ALG II Empfänger - Problem bei ärztlicher Behandlung

  • Hallo zusammen,


    ich habe ein Problem und hoffe ihr könnt mir weiterhelfen.


    Bis Ende letzten Jahres war ich selbstständig und bedingt durch Corona ist die GmbH leider den Bach runter gegangen. Somit wurde ich zum ALG2 Empfänger. Meine private Krankenversicherung musste ich beibehalten und bin damit automatisch im sogenannten Notlagen Tarif.


    Seit knapp zwei Monaten habe ich eine schwere Augenerkrankung. Hornhaut Erosion, die teils sehr schmerzhaft ist, meine Sehstärke ist teilweise bei nur 20% und die Augen entzünden sich dadurch regelmäßig. Mein Augenarzt hat mit Medikamenten und Antibiotika alles versucht, aber leider ohne Erfolg. Nun hilft nur noch eine Laser OP, wo sich die ständig ablösende Hornhaut entfernt wird. Diese wächst rasch wieder nach. Klingt soweit alles gut, ist es aber gar nicht, denn hier beginnt die Problematik.


    Bei privat Versicherten läuft die Abrechnung so ab. Ich werde behandelt, bekomme anschließend eine Rechnung, reiche diese bei meiner Versicherung ein, erhalte wenige Tage später den Rechnungsbetrag und überweise diesen dann an den Arzt bzw. den Abrechnungsdienstleister.

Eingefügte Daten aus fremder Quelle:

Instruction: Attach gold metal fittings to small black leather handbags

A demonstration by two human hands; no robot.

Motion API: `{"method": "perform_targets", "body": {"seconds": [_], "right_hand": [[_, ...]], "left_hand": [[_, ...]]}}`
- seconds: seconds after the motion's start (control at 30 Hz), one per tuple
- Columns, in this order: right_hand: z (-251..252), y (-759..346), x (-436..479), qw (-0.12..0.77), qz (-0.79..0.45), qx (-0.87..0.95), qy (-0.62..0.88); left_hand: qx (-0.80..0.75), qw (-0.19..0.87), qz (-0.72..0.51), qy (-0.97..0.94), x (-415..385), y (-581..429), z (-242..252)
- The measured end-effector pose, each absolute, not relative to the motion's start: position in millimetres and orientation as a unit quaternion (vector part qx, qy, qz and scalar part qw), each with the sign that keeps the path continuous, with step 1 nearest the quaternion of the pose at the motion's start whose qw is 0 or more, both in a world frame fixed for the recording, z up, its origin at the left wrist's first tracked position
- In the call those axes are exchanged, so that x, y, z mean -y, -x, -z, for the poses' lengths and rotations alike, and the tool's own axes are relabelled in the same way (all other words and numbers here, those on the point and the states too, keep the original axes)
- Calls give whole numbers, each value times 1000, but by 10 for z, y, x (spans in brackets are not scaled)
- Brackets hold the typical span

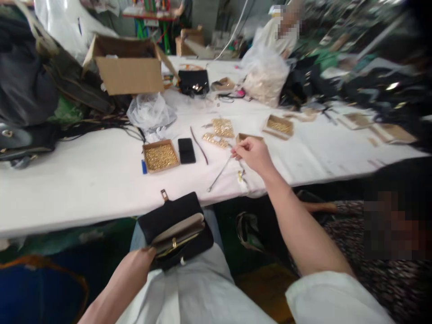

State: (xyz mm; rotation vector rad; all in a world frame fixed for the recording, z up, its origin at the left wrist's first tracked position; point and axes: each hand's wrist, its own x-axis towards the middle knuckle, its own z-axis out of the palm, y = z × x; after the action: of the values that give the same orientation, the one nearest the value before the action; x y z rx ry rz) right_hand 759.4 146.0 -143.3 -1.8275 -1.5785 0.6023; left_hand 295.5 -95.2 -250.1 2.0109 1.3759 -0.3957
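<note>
On my lap rests a small black handbag (pixel 175 229) with its flap folded back, showing a light lining and a gold-coloured clasp part inside. My left hand (pixel 143 260) is closed on the bag's left edge. Over the table, my right hand (pixel 250 154) pinches the upper end of a thin metal rod (pixel 220 173), whose small widened tip points down and left towards the table edge. Just behind that hand is a small cardboard box (pixel 249 137), partly hidden by it. Packets of gold-coloured hardware (pixel 222 128) lie to its left.
A box of small gold pieces (pixel 160 156), a black phone (pixel 186 150) and a dark strip (pixel 200 146) lie on the white table (pixel 84 189). Another hardware box (pixel 278 127) stands right. Behind are a large carton (pixel 130 74) and plastic bags. People are nearby.
</note>
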Motion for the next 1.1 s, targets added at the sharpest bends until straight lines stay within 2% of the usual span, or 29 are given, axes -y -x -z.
{"method": "perform_targets", "body": {"seconds": [0.03, 0.07, 0.13, 0.17, 0.23, 0.33, 0.43, 0.53, 0.6, 0.67, 0.83, 0.97, 1.1], "right_hand": [[1465, -7309, -1266, 351, -331, 628, 611], [1491, -7017, -1049, 336, -431, 647, 532], [1540, -6475, -602, 233, -580, 663, 412], [1578, -6243, -398, 183, -610, 679, 366], [1713, -5878, -74, 125, -609, 721, 306], [2024, -5559, 165, 89, -510, 808, 283], [2291, -5378, 219, 8, -394, 878, 270], [2437, -5220, 248, -56, -362, 899, 239], [2490, -5137, 286, -54, -405, 882, 234], [2534, -5085, 341, -28, -501, 825, 260], [2681, -4976, 526, -16, -729, 548, 409], [2784, -4839, 634, 44, -766, 407, 495], [2828, -4805, 691, 65, -800, 310, 510]], "left_hand": [[-518, 330, 155, -774, 949, -2983, 2402], [-515, 327, 156, -777, 946, -3001, 2337], [-525, 337, 164, -764, 973, -2999, 2303], [-531, 338, 165, -759, 1012, -2984, 2317], [-546, 339, 158, -750, 1131, -2943, 2369], [-574, 336, 131, -736, 1330, -2901, 2443], [-593, 333, 114, -725, 1445, -2907, 2476], [-595, 334, 97, -725, 1461, -2907, 2465], [-592, 341, 79, -726, 1442, -2871, 2449], [-582, 353, 58, -730, 1413, -2803, 2433], [-514, 350, 47, -782, 1243, -2602, 2389], [-480, 334, 66, -808, 1065, -2536, 2383], [-511, 358, 60, -779, 1093, -2547, 2458]]}}
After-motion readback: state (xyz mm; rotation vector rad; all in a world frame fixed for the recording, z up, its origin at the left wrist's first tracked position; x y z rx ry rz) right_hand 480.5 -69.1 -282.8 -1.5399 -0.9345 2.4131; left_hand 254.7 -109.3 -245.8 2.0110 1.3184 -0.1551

    Der Abrechnungsdienstleister dieser Augentagesklinik möchte es bei mir aber nicht so machen, denn ich bin ALG2 Empfänger und wegen meiner vorangegangenen Selbständigkeit stehe ich in der Schufa. Man behandelt mich somit nur gegen Vorkasse. Als ALG2 Empfänger kann ich mit knapp €2000,- nicht in vorkasse gehen. Die Behandlung muss aber dringend und zeitnah durchgeführt werden. Es ist auch ein Eingriff, den jede gesetzliche Krankenkasse bezahlt.


    Ich bin wirklich verzweifelt und weiß nicht mehr weiter. Vielleicht kennt sich da von euch jemand aus und kann mir einen Tip geben. Bin für jede Hilfe dankbar.


    Viele Grüße

    Stephan

  • Die Frage, wie du das Problem lösen kannst, solltest du deiner privaten Krankenversicherung stellen. Ich glaube nicht, dass dir hier jemand dazu was schreiben kann, was für jede private Krankenkasse allgemeinverbindlich gilt.